[Opening Data block section]

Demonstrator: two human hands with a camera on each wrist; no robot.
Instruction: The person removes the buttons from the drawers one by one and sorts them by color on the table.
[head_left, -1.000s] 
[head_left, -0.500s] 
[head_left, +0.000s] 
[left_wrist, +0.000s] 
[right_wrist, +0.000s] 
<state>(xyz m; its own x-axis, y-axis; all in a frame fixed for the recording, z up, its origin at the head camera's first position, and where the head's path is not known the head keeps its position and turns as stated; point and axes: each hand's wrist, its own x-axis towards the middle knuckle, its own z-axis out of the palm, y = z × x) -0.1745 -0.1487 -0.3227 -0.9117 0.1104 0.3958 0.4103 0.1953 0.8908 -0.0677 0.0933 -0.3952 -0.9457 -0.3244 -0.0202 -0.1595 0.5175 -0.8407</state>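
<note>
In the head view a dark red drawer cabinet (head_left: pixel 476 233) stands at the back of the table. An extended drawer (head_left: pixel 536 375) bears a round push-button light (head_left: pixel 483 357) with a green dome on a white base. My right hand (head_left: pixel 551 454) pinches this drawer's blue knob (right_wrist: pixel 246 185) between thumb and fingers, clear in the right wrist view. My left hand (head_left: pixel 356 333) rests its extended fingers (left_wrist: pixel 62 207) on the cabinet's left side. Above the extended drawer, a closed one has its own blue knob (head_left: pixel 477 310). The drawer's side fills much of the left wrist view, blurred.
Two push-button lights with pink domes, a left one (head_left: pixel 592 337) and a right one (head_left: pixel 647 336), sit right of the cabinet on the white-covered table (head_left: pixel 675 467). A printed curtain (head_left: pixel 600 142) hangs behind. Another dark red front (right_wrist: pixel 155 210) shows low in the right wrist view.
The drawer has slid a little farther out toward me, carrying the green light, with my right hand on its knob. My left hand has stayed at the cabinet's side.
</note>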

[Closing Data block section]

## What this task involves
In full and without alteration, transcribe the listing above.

## Response area
Demonstrator: two human hands with a camera on each wrist; no robot.
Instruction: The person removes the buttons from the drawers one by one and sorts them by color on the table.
[head_left, -1.000s] 
[head_left, -0.500s] 
[head_left, +0.000s] 
[left_wrist, +0.000s] 
[right_wrist, +0.000s] 
<state>(xyz m; its own x-axis, y-axis; all in a frame fixed for the recording, z up, its origin at the head camera's first position, and where the head's path is not known the head keeps its position and turns as stated; point and axes: each hand's wrist, its own x-axis towards the middle knuckle, its own z-axis out of the palm, y = z × x) -0.1745 -0.1487 -0.3227 -0.9117 0.1104 0.3958 0.4103 0.1953 0.8908 -0.0677 0.0933 -0.3952 -0.9457 -0.3244 -0.0202 -0.1595 0.5175 -0.8407</state>
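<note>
In the head view a dark red drawer cabinet (head_left: pixel 476 233) stands at the back of the table. An extended drawer (head_left: pixel 536 375) bears a round push-button light (head_left: pixel 483 357) with a green dome on a white base. My right hand (head_left: pixel 551 454) pinches this drawer's blue knob (right_wrist: pixel 246 185) between thumb and fingers, clear in the right wrist view. My left hand (head_left: pixel 356 333) rests its extended fingers (left_wrist: pixel 62 207) on the cabinet's left side. Above the extended drawer, a closed one has its own blue knob (head_left: pixel 477 310). The drawer's side fills much of the left wrist view, blurred.
Two push-button lights with pink domes, a left one (head_left: pixel 592 337) and a right one (head_left: pixel 647 336), sit right of the cabinet on the white-covered table (head_left: pixel 675 467). A printed curtain (head_left: pixel 600 142) hangs behind. Another dark red front (right_wrist: pixel 155 210) shows low in the right wrist view.
The drawer has slid a little farther out toward me, carrying the green light, with my right hand on its knob. My left hand has stayed at the cabinet's side.
</note>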

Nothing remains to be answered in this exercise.